(Activity): Transcribe word for word each line from the one containing "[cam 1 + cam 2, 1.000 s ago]" to the final line of the data, both included. Skip the pictures.

(Data excerpt):
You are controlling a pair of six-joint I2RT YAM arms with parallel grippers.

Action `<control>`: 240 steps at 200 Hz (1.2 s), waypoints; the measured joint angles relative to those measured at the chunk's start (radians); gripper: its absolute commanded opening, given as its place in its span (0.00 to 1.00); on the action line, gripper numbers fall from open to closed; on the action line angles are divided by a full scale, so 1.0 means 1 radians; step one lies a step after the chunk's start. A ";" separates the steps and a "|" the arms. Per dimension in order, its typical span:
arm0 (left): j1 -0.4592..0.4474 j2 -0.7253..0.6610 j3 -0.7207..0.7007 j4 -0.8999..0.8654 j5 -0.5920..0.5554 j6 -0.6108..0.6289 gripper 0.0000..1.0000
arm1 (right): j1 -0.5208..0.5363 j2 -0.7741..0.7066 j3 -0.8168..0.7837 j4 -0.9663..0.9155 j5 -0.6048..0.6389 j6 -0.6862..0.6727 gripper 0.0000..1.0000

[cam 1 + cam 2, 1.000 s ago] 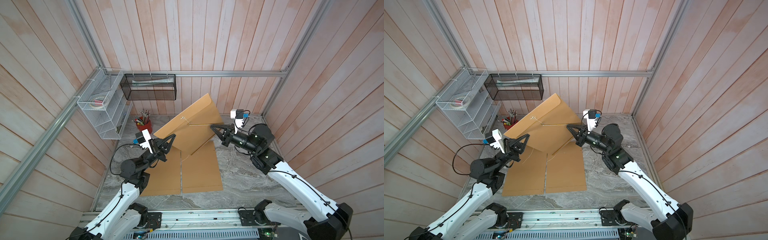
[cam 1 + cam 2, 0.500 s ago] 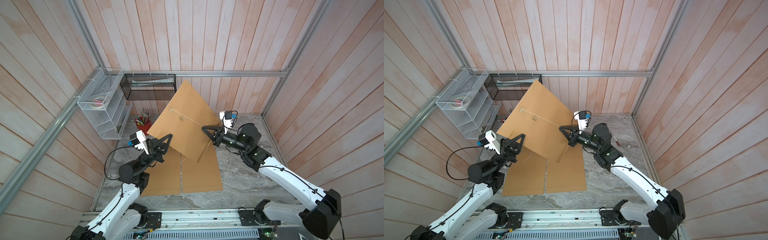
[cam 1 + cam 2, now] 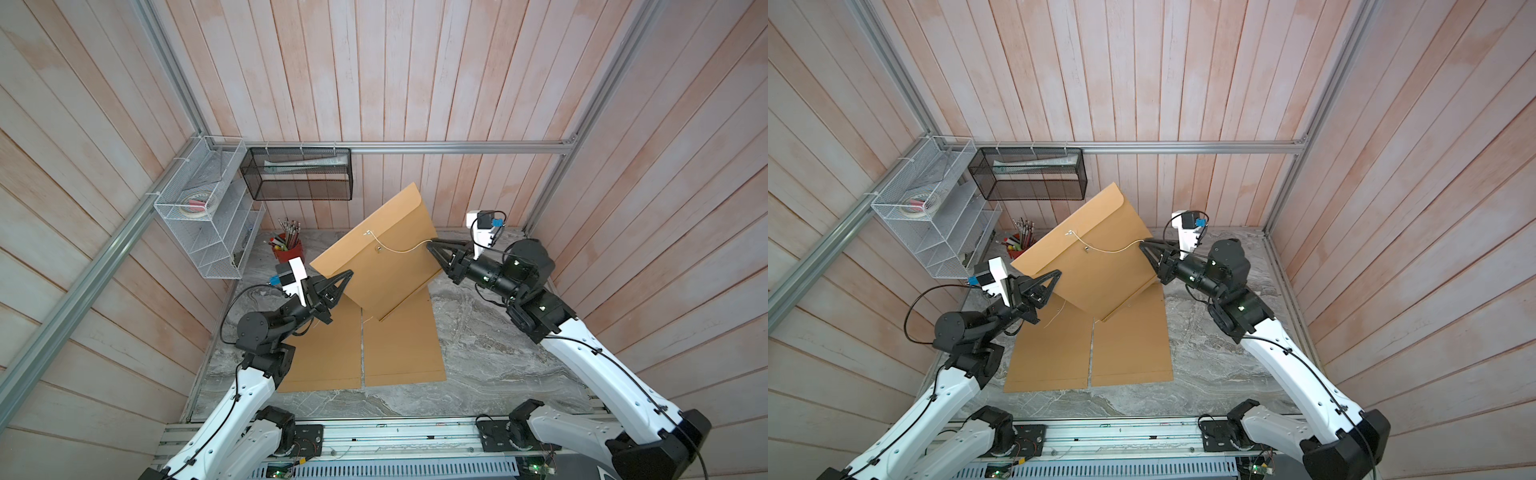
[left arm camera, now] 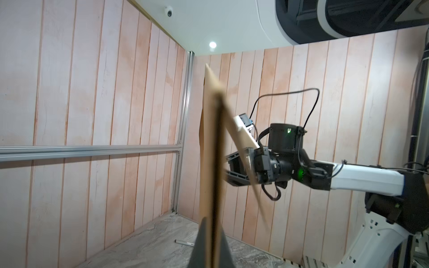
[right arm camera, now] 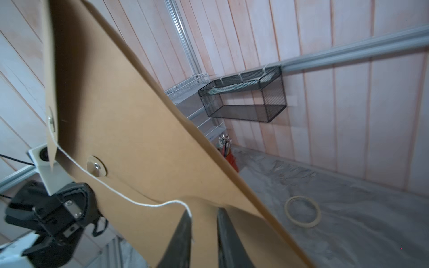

(Response):
[cam 1 + cam 2, 1.000 s ago] 
[cam 1 + cam 2, 0.500 s ago] 
[cam 1 + cam 2, now] 
[left arm camera, now] 
[right arm camera, now] 

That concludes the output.